# Work instruction:
A word-for-word copy of the lines below, starting at the line with "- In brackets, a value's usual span" and ending at the last one, is what you should give. Omit every picture.

::::

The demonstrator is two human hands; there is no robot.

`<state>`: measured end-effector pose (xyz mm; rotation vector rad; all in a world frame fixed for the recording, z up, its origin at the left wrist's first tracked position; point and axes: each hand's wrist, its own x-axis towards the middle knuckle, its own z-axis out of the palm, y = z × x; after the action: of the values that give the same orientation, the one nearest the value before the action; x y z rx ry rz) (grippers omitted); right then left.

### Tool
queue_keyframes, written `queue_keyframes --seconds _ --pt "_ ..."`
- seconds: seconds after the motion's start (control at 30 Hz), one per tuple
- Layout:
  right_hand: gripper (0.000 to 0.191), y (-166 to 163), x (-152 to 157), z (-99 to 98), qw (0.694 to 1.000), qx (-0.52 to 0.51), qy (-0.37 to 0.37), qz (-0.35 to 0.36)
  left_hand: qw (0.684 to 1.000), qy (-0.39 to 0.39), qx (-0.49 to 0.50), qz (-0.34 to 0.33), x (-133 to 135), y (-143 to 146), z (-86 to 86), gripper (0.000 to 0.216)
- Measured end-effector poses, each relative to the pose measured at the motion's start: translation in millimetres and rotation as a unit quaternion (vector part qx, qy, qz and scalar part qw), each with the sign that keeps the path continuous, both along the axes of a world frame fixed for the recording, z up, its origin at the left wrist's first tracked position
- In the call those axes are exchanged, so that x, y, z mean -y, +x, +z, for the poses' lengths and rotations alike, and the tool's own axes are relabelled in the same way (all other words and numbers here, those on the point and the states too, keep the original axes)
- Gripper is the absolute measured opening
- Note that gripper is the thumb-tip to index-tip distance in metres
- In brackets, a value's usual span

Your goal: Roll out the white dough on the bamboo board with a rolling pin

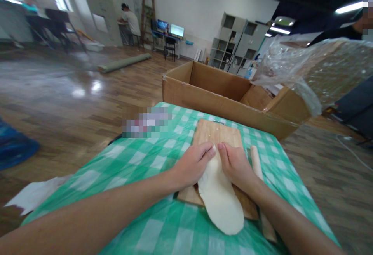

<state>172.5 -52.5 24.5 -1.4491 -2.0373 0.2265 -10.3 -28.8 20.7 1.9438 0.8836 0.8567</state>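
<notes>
A long, flattened sheet of pale dough [223, 202] hangs from both hands above a wooden cutting board [217, 130]. My left hand [196, 162] pinches its upper left edge between thumb and curled fingers. On the opposite edge, my right hand [234, 163] grips it the same way, the two thumbs close together. The dough's rounded lower end reaches past the board's near edge. A wooden rolling pin [256, 162] lies along the board's right side, partly hidden by my right forearm.
A green and white checked cloth [140, 208] covers the table. Beyond it stands a large open cardboard box [204, 92] with plastic wrap [279, 61]. A blurred-out item [147, 122] lies at the far left corner. Other people sit at the back left; another is at far right.
</notes>
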Motion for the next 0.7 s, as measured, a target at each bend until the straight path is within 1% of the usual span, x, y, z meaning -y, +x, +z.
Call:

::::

# Answer to this task:
- In brackets, a value's usual span

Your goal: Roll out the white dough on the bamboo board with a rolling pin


<state>172.5 -52.5 24.5 -1.4491 -2.0373 0.2265 -10.3 -28.8 20.7 1.9438 0.8836 0.8567</state>
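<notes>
A long, flattened sheet of pale dough [223, 202] hangs from both hands above a wooden cutting board [217, 130]. My left hand [196, 162] pinches its upper left edge between thumb and curled fingers. On the opposite edge, my right hand [234, 163] grips it the same way, the two thumbs close together. The dough's rounded lower end reaches past the board's near edge. A wooden rolling pin [256, 162] lies along the board's right side, partly hidden by my right forearm.
A green and white checked cloth [140, 208] covers the table. Beyond it stands a large open cardboard box [204, 92] with plastic wrap [279, 61]. A blurred-out item [147, 122] lies at the far left corner. Other people sit at the back left; another is at far right.
</notes>
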Motion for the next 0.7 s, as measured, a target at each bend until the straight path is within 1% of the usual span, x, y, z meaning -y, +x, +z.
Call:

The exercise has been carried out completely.